#sinx+cosx=sinxcosx#
#(sinx+cosx)^2=sin^2xcos^2x#
#sin^2x+2sinxcosx+cos^2x=sin^2xcos^2x#
#1+2sinxcosx=sin^2xcos^2x#
Let #y=sinxcosx#
#1+2y=y^2#
#y^2-2y-1=0#
#y=1+-sqrt2#
#sinxcosx=1+-sqrt2#
#sin2x = 2sinxcosx therefore 1/2sin2x=sinxcosx#
#1/2sin2x=1+-sqrt2#
#sin2x=2+-2sqrt2#
#2+2sqrt2>1 therefore# it has no solutions
#sin2x=2-2sqrt2#
#2x=arcsin(2-sqrt2)#
#x=1/2arcsin(2-sqrt2)#
Checking this value, we see that the two sides of the equation don't have the same value.

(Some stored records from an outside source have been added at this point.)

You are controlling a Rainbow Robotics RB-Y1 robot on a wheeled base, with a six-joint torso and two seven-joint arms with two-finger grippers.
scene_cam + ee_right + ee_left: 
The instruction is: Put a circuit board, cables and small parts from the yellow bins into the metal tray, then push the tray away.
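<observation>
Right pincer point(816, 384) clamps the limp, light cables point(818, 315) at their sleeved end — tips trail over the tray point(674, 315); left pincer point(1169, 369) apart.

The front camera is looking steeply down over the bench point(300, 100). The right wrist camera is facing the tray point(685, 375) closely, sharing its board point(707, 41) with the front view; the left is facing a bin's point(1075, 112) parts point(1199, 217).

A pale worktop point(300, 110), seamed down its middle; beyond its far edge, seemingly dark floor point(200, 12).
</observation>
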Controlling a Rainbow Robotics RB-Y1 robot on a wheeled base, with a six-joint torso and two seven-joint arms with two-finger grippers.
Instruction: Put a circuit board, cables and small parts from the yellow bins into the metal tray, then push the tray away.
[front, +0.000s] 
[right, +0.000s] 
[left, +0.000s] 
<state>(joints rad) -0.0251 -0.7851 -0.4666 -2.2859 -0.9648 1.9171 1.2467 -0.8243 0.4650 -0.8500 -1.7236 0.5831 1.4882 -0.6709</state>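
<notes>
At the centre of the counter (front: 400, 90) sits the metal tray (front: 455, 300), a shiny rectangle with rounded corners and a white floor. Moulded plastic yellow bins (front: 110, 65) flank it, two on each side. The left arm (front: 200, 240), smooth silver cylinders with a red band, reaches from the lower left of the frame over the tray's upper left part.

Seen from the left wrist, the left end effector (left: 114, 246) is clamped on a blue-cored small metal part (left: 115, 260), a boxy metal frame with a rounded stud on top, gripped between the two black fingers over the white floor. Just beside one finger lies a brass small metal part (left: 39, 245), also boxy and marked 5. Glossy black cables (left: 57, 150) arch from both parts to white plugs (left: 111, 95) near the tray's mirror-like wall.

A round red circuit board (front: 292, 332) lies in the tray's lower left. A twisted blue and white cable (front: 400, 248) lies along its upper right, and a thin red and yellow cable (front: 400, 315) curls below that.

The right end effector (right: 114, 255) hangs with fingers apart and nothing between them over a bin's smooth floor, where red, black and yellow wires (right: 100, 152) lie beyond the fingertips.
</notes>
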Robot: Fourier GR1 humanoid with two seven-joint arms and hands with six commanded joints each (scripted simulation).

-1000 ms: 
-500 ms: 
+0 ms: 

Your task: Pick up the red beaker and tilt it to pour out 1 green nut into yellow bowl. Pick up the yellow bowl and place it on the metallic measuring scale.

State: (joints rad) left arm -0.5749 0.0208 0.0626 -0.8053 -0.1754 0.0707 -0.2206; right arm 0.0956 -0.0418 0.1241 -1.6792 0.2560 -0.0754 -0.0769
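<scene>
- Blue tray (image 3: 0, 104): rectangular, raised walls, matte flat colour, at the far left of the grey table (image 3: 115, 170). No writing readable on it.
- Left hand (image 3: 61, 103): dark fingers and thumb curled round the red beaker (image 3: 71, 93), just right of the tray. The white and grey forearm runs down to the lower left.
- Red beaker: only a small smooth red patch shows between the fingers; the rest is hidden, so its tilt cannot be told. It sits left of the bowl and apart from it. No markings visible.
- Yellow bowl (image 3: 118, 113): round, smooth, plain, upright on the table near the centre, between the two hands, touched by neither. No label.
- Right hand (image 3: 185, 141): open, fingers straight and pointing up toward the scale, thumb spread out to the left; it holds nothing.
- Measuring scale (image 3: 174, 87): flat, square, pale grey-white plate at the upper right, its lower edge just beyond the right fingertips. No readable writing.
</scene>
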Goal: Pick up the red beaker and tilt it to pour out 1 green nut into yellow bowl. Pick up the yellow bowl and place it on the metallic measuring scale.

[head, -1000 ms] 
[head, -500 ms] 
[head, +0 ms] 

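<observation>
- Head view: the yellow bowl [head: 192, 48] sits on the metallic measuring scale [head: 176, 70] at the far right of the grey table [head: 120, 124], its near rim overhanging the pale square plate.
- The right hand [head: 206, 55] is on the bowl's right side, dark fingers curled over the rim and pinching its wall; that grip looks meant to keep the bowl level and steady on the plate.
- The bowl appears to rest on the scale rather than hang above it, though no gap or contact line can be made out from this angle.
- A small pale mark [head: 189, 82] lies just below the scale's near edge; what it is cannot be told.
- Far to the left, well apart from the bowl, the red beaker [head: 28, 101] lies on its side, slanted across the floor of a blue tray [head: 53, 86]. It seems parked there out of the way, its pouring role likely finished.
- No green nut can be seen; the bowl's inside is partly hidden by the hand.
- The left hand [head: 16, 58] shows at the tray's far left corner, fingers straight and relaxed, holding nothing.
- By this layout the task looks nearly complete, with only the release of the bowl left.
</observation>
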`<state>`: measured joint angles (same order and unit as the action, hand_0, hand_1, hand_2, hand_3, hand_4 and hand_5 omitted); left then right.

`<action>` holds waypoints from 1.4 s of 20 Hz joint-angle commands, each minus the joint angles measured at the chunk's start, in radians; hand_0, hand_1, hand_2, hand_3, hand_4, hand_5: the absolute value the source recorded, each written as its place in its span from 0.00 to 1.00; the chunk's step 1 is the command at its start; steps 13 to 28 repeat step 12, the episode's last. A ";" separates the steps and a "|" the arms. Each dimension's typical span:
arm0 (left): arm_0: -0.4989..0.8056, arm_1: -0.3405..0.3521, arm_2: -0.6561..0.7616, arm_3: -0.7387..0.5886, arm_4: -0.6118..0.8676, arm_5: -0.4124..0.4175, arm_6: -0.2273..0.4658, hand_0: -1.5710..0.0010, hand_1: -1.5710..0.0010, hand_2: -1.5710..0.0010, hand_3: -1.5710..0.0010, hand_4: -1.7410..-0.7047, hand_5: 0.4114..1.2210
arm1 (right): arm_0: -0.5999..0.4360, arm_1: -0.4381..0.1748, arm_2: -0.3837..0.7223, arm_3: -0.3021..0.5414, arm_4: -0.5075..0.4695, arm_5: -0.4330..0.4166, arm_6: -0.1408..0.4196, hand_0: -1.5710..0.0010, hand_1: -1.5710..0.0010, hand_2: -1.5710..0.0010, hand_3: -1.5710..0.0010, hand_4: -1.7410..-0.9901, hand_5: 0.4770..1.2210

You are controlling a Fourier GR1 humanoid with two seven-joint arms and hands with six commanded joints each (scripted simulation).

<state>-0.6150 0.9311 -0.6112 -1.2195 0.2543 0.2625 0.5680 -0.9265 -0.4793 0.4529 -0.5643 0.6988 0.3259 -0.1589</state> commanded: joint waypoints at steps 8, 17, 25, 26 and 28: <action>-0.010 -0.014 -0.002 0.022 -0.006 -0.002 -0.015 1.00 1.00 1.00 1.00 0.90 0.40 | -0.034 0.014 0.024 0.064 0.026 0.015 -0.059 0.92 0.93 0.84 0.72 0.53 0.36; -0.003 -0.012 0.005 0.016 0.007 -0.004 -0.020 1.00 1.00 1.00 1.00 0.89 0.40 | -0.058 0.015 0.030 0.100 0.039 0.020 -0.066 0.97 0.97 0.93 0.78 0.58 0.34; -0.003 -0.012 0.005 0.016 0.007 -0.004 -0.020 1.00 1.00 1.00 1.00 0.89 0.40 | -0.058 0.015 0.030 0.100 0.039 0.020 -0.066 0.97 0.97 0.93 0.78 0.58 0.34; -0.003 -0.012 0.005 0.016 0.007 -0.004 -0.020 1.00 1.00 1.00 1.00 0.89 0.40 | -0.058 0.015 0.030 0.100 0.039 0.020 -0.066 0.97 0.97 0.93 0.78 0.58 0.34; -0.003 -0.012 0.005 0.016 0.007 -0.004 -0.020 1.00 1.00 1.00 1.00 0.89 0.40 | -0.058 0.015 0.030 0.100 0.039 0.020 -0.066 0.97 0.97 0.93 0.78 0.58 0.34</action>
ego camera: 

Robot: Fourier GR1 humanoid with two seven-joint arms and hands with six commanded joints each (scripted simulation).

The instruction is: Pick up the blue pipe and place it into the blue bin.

This is because #sinx <0# but #abs(cosx)>abs(sinx)#, so one side of the eqn is positive whilst the other is negative.
So we add #pi# to the value to make #sin# positive and #cos# negative but we also keep #abs(cosx)>abs(sinx)#, so now both sides are negative and, more importantly, have the same value.
So #x=pi+1/2arcsin(2-2sqrt2)#